> **What needs to be done**
Transcribe all the material exactly. Leave every line as it is.

> **Source data**
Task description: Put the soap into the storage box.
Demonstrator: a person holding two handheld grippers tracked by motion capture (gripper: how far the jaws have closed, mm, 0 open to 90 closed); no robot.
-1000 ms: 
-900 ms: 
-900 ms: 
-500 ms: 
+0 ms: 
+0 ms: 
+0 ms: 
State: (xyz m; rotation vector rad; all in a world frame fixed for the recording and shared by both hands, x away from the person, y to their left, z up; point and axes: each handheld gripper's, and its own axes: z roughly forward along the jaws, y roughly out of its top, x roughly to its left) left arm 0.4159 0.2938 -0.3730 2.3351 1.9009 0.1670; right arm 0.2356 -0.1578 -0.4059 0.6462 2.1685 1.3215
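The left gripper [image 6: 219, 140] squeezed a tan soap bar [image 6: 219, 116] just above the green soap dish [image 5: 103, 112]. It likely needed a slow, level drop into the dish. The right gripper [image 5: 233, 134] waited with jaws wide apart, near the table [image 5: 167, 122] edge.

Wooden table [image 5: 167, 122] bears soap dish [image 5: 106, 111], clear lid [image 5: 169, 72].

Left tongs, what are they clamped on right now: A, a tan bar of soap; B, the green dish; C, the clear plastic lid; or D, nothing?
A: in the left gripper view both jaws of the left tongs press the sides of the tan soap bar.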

> **Your solution**
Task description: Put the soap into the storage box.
Demonstrator: a person holding two handheld grippers tracked by motion capture (gripper: how far the jaws have closed, mm, 0 open to 90 closed); no robot.
-1000 ms: 
-900 ms: 
-900 ms: 
-500 ms: 
+0 ms: 
+0 ms: 
+0 ms: 
State: (xyz m; rotation vector rad; all in a world frame fixed for the recording and shared by both hands, x away from the person, y to their left, z up; point and axes: each handheld gripper's, and its own axes: z roughly forward along the jaws, y roughly out of its top, x roughly to its left) left arm 0.4159 0.2938 -0.3730 2.3351 1.9009 0.1670; right arm 0.2356 -0.1578 -0.4059 0.6462 2.1685 1.3215
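The left gripper [image 6: 219, 140] squeezed a tan soap bar [image 6: 219, 116] just above the green soap dish [image 5: 103, 112]. It likely needed a slow, level drop into the dish. The right gripper [image 5: 233, 134] waited with jaws wide apart, near the table [image 5: 167, 122] edge.

Wooden table [image 5: 167, 122] bears soap dish [image 5: 106, 111], clear lid [image 5: 169, 72].

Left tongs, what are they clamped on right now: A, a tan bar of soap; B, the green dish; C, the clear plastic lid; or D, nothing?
A: in the left gripper view both jaws of the left tongs press the sides of the tan soap bar.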

With the output given, the exercise is complete.